As I suspected, my implementation was considerably simpler, coming in at less than 90 lines of code, and it doesn't suffer from the problems that Jeroen identifies, save for the fact generated types are not reclaimed until the AppDomain exits. However, ThreadScoped instances are aggressively reused, so I don't anticipate this to be a huge problem.

Conceptually, the implementation is quite simple. We have four views to keep in mind here:

  1. Thread-global static data: ordinary static fields that are thus visible by all threads.
  2. Thread-global instance data: ordinary object fields visible to all threads with access to that instance.
  3. Thread-local static data: static fields marked with [ThreadStatic], giving a thread-specific view of that field.
  4. Thread-local instance data: not provided natively by the CLR, but simulated by ThreadLocal<T> and ThreadScoped<T> via thread-local static data + generics.
Our thread-global static data consists of a lock-free linked list of unallocated ThreadScoped instances. Our thread-global instance data is a version number, and a 'next' pointer that points to the next available ThreadScoped<T>. This is used when freeing an instance by pushing it on the global list. Accessing the global and instance data are all done via Interlocked.CompareExchange, so all updates are lock-free.

Now comes the tricky part: the private type ThreadScoped<T>.Ref<TIndex> has two static fields, one for the value T and one for a version number (more on this later):

sealed class Ref<TIndex> : ThreadScoped<T>
{
  [ThreadStatic]
  static T scoped;     // the unique thread-local slot
  [ThreadStatic]
  static uint version; // the version number of the thread-local data
}

The type parameter TIndex is not actually used in a static or instance field, it's merely used here as a "phantom type". Basically, if we keep substituting new types for TIndex, we'll keep forcing the CLR to generate new thread local static fields for us that we can use to simulate thread-local instance fields!

This is done in the Ref<TIndex>.Allocate() method. The global instance list always contains at least one unallocated instance. Whenever we try to allocate a new ThreadScoped<T>, we check whether we're down to the last instance in the list. If so, this last instance will generate a Ref<Ref<TIndex>> and enqueue that on the end:

internal override ThreadScoped<T> Allocate()
{
    // if 'next' is null, we are at the end of the list of free refs,
    // so allocate a new one and enqueue it, then return 'this'
    var x = next;
    if (x != null) return this;
    x = Interlocked.CompareExchange(ref next, new Ref<Ref<TIndex>>(), null);
    // atomic swap failure doesn't matter, since the caller of Acquire()
    // accesses whatever instance is at this.next
    return this;
}

ThreadScoped.Create then pops the front of the list to obtain the next to last instance, and we're back to only having one unallocated instance.

There's an important invariant here: there is always at least one item in the global list, and the last item on the global list is always the most deeply nested generic type that has been generated so far for ThreadScoped<T>. This means when we get to the last remaining unallocated instance, we can always safely generate a new instance without interfering with other threads.

The version numbers also bear some explanation. Basically, even if Thread0 disposes of an ThreadScoped instance, Thread1 may have data sitting in that instance. Suppose that the ThreadScoped instance is then pushed on the free list, and then allocated again. If Thread1 participates in that second computation, it will already find data sitting in its supposedly fresh thread-local instance from the last computation where it was supposed to have been disposed!

Obviously this is not what we want, but while Thread0 is disposing of the instance, it can't access Thread1's thread-local fields to clear them. This is the purpose of the instance and the thread-local version numbers.
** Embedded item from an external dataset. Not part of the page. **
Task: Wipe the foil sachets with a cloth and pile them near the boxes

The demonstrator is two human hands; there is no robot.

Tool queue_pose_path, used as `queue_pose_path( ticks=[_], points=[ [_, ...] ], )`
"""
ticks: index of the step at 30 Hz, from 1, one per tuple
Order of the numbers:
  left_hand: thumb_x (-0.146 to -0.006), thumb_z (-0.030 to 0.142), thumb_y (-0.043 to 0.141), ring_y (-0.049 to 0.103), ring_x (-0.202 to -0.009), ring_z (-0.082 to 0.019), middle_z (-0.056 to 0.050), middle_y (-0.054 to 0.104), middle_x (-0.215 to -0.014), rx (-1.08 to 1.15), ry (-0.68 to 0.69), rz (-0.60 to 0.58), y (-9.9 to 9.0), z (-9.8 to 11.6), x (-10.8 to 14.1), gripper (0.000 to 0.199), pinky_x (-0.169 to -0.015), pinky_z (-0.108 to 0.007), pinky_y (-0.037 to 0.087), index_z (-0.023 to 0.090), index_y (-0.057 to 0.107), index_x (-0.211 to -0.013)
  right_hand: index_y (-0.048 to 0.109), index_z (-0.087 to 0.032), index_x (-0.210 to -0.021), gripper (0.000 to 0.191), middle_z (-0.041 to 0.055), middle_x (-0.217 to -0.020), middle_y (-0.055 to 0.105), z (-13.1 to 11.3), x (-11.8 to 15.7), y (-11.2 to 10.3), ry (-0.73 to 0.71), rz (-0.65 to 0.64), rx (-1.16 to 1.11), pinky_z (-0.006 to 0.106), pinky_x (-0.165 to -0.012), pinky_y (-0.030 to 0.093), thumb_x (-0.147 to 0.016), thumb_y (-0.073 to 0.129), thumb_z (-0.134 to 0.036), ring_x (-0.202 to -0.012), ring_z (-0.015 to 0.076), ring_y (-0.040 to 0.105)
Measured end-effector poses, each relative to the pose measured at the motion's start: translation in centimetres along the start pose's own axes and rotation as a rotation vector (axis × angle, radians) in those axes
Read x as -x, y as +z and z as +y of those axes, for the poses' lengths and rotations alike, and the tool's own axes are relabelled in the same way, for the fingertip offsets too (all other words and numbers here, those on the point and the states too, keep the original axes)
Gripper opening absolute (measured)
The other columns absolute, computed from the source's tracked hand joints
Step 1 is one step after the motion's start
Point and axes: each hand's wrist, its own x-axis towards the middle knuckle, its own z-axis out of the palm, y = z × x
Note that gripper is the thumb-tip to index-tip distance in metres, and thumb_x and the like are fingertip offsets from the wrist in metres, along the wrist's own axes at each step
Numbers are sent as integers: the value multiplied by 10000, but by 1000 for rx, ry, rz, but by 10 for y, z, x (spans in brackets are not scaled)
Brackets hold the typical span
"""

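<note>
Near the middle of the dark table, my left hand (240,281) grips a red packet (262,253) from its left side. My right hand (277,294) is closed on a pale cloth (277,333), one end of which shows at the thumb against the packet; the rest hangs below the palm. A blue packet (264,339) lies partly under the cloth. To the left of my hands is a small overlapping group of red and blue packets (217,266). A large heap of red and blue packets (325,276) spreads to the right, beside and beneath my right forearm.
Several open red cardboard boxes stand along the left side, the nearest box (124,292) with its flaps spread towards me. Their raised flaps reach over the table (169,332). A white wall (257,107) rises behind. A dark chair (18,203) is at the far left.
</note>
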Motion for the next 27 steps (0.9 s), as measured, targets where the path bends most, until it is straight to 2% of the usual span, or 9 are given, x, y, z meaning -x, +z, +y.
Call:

During dispose, we increment the instance's version number. If the thread-local version number and the instance version number don't match, it means the instance was disposed in the intervening time, so we should reinitialize it before proceeding:

public override T Value
{
    get { return current == version ? scoped : Update(); }
    set { scoped = value; }
}
T Update()
{
    if (next != this) throw new ObjectDisposedException("Transacted<T> has been disposed.");
    version = current;
    return scoped = default(T);
}

And that's it! There are a few other minor details related to book keeping that aren't really important. I think that's pretty much as simple as you can get, and since this results in effectively a direct pointer to thread-local data, it should be quite fast. There are also no intrinsic allocation limits, as it will just keep allocating or reusing instances as needed.

Benchmarks

Here is the source for the benchmarks I used. The main loop runs 10,000,000 iterations of a simple calculation that performs one read and one write to the thread-local instance per iteration. I ran this test 20 times in a loop, logging the number of iterations per second on each run. Then I used Peirce's Criterion to filter out the outliers, and used the resulting data set.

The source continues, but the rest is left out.